Copy the data exactly from the line that contains "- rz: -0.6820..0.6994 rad" through the line that contains "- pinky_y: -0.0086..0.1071", keeping both end lines and leaving out everything else.
· · ·
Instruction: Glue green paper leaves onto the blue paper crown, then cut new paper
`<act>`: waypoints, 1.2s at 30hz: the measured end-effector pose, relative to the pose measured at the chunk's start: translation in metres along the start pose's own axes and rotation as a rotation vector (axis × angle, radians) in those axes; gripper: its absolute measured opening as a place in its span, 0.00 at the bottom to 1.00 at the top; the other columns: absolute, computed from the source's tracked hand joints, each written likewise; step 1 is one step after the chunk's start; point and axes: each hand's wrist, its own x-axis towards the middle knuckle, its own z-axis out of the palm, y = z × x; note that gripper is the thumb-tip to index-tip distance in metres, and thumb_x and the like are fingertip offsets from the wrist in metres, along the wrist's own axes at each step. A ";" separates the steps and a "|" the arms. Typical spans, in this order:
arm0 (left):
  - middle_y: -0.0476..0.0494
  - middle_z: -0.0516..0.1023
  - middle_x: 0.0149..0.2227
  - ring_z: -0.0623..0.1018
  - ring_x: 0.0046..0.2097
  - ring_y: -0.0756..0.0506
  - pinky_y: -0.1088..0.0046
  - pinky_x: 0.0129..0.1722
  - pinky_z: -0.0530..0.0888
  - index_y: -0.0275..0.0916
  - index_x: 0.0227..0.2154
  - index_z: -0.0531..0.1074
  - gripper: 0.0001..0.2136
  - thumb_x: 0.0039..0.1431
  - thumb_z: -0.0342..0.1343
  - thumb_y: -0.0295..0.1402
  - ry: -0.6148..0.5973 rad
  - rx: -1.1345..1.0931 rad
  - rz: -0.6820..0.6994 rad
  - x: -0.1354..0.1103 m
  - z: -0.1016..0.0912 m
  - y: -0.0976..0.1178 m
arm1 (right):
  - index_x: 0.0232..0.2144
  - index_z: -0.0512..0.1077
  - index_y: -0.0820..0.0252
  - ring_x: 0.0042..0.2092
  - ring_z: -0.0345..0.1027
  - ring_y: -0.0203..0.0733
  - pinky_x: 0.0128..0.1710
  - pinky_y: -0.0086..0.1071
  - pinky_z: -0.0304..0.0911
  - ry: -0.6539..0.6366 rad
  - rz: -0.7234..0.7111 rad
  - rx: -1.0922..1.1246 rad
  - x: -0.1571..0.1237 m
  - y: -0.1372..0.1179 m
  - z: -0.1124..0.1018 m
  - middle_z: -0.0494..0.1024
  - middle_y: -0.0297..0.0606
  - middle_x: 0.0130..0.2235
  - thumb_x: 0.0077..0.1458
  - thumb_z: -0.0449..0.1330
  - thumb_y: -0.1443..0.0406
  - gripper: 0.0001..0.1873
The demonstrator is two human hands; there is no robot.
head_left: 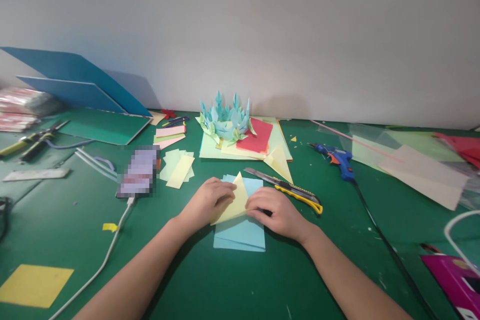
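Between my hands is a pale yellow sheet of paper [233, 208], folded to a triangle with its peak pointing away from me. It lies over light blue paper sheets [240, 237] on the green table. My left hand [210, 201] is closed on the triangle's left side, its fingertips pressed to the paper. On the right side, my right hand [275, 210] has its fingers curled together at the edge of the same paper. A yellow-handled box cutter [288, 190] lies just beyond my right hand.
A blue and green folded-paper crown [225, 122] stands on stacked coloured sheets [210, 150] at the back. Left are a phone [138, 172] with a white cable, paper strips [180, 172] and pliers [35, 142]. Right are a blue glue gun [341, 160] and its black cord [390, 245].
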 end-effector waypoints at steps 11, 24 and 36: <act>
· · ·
● **YOUR SOLUTION**:
  - rz: -0.6820..0.6994 rad
  - x: -0.1354..0.1103 m
  - z: -0.1016..0.0912 m
  - y: -0.0976..0.1178 m
arm1 (right):
  - index_x: 0.0232..0.2144
  - index_z: -0.0512..0.1077
  - index_y: -0.0820..0.0252
  - ring_x: 0.0042..0.2092
  - ring_z: -0.0345..0.1027
  - ring_y: -0.0203..0.0733
  - pinky_x: 0.0128..0.1710
  - pinky_y: -0.0086..0.1071

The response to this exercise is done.